Kokoro ou Shin significa coração-mente-essência.

Como educar pessoas a ter sensibilidade suficiente para sair de si mesmas, de suas necessidades pessoais e se colocar à serviço e disposição do grupo, das outras pessoas, da natureza ilimitada?

Outra palavra é gaman: aguentar, suportar. Educação para ser capaz de suportar dificuldades e superá-las.

Assim, os eventos de 11 de março, no Nordeste japonês, surpreenderam o mundo de duas maneiras.

A primeira pela violência do tsunami e dos vários terremotos, bem como dos perigos de radiação das usinas nucleares de Fukushima.

A segunda pela disciplina, ordem, dignidade, paciência, honra e respeito de todas as vítimas.

Filas de pessoas passando baldes cheios e vazios, de uma piscina para os banheiros.

Nos abrigos, a surpresa das repórteres norte americanas: ninguém queria tirar vantagem sobre ninguém. Compartilhavam cobertas, alimentos, dores, saudades, preocupações, massagens. Cada qual se mantinha em sua área. As crianças não faziam algazarra, não corriam e gritavam, mas se mantinham no espaço que a família havia reservado.
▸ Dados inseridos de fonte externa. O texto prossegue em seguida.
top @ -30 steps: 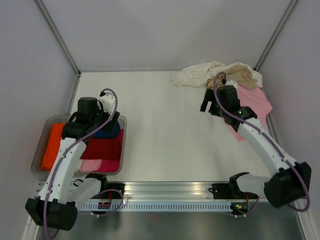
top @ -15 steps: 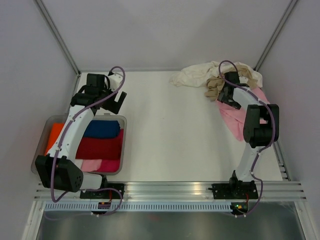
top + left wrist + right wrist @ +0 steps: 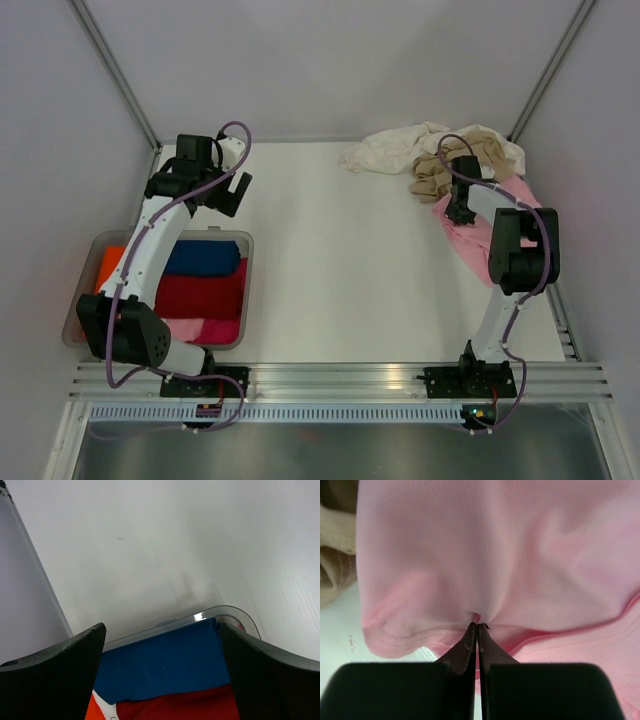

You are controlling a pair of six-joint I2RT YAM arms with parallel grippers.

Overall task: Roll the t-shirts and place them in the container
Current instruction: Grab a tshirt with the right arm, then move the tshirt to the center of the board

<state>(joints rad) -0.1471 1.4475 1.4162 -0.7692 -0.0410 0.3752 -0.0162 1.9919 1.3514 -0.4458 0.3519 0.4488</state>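
Right hand is pinched tight on a fold of the light pink t-shirt, a fine mesh knit that puckers at the tips. Left hand gapes wide, holding nothing, above the rounded rim of the clear plastic tray. Three crumpled shirts lie heaped at the upper right of the top view: the pink one, a tan t-shirt and a cream-white t-shirt. The white matt worktop has pale walls around it. Four folded cloths fill the tray: orange, blue, red, pink.

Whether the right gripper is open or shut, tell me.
Shut. The right gripper has its fingers pressed together on a fold of the pink t-shirt; the cloth puckers at their tips.
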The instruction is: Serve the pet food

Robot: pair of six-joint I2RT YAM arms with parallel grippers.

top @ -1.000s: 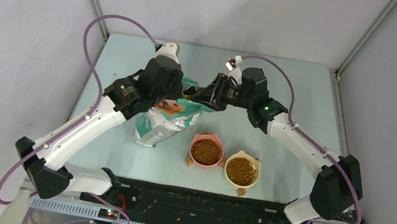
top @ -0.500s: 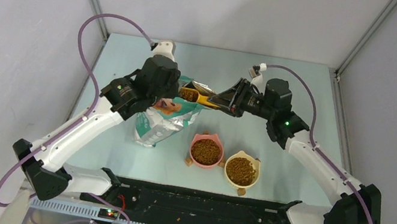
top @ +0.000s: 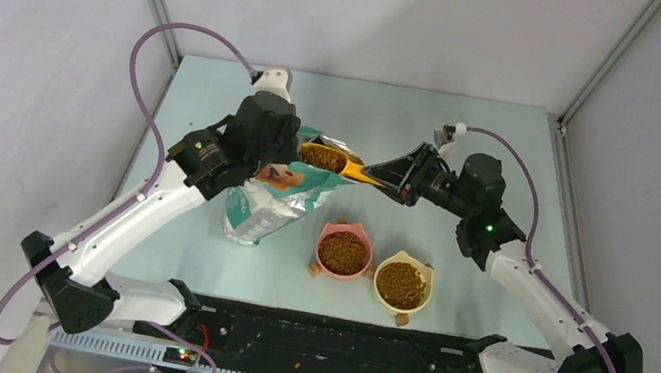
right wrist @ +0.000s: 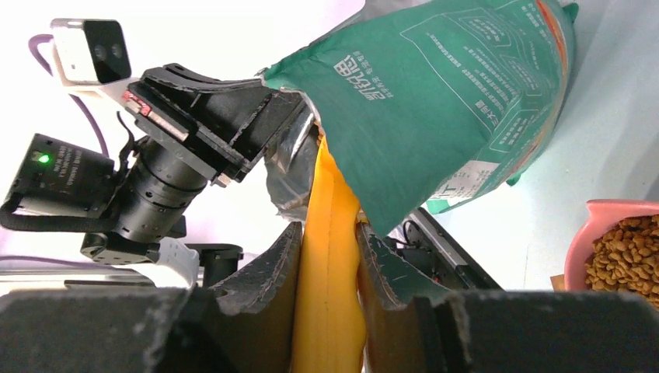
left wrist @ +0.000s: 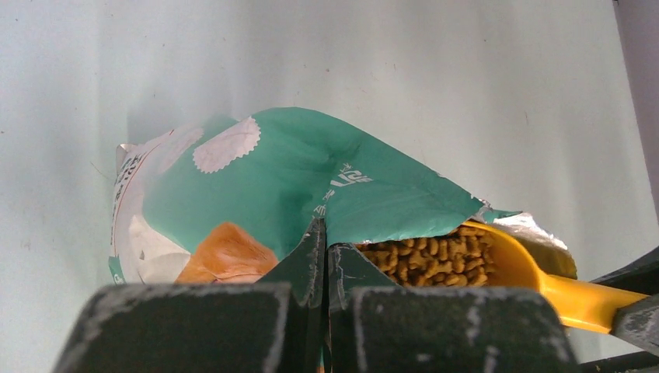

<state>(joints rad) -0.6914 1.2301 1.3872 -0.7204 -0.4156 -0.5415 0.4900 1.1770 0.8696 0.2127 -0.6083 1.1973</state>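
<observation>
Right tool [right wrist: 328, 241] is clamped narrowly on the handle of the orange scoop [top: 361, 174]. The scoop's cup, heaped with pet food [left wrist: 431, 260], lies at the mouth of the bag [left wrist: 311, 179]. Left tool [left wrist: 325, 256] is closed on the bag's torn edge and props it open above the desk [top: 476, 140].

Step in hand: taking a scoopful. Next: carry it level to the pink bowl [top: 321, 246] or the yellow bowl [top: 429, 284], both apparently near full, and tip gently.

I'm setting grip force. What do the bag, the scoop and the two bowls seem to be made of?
The bag looks like thin printed foil laminate: creased, and silvery inside at the torn mouth. The scoop looks like smooth yellow-orange plastic, evenly coloured and slightly glossy. The pink bowl and the yellow bowl are smooth and thick-rimmed, probably plastic or glazed ceramic; the pictures cannot settle which.
</observation>
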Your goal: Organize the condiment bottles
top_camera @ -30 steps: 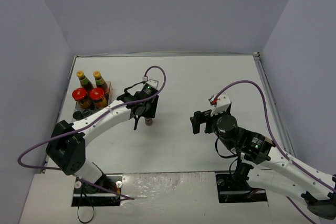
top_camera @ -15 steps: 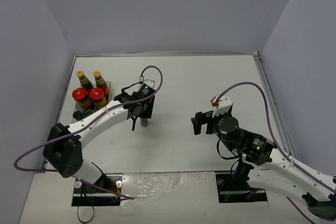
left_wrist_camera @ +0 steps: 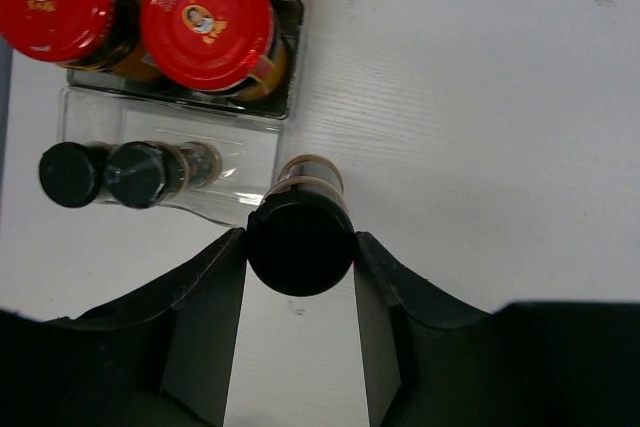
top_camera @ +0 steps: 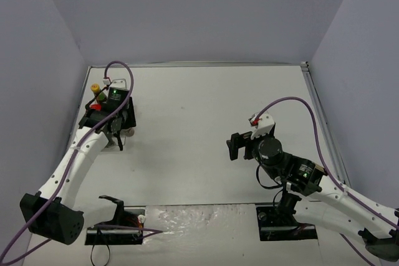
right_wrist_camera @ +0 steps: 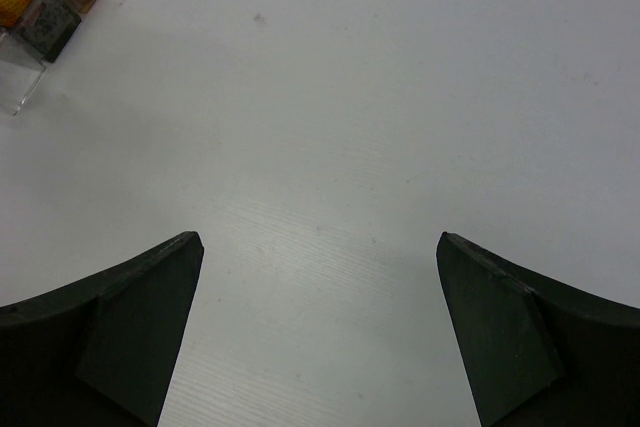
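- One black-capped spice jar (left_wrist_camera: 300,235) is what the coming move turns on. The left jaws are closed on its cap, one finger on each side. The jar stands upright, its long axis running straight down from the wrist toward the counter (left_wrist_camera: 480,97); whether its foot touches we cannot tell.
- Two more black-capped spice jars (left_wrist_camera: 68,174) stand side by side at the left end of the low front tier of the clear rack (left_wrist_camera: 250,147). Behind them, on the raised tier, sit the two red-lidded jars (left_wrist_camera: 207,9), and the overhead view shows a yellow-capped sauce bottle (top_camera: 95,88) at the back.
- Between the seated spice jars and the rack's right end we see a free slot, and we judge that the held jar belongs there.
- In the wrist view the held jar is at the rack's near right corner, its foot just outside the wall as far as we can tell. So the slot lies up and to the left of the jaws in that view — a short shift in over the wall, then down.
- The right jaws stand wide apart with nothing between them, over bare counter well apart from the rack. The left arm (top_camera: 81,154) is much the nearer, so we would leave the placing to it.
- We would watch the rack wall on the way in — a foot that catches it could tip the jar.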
Não furaram as filas para assistência médica – quantas pessoas necessitando de remédios perdidos-mas esperaram sua vez também para receber água, usar o telefone, receber atenção médica, alimentos, roupas e escalda pés singelos, com pouquíssima água.

Compartilharam também do resfriado, da falta de água para higiene pessoal e coletiva, da fome, da tristeza, da dor, das perdas de verduras, leite, da morte.

Nos supermercados lotados e esvaziados de alimentos, não houve saques. Houve a resignação da tragédia e o agradecimento pelo pouco que recebiam. Ensinamento de Buda, hoje enraizado na cultura e chamado de kansha no kokoro: coração de gratidão.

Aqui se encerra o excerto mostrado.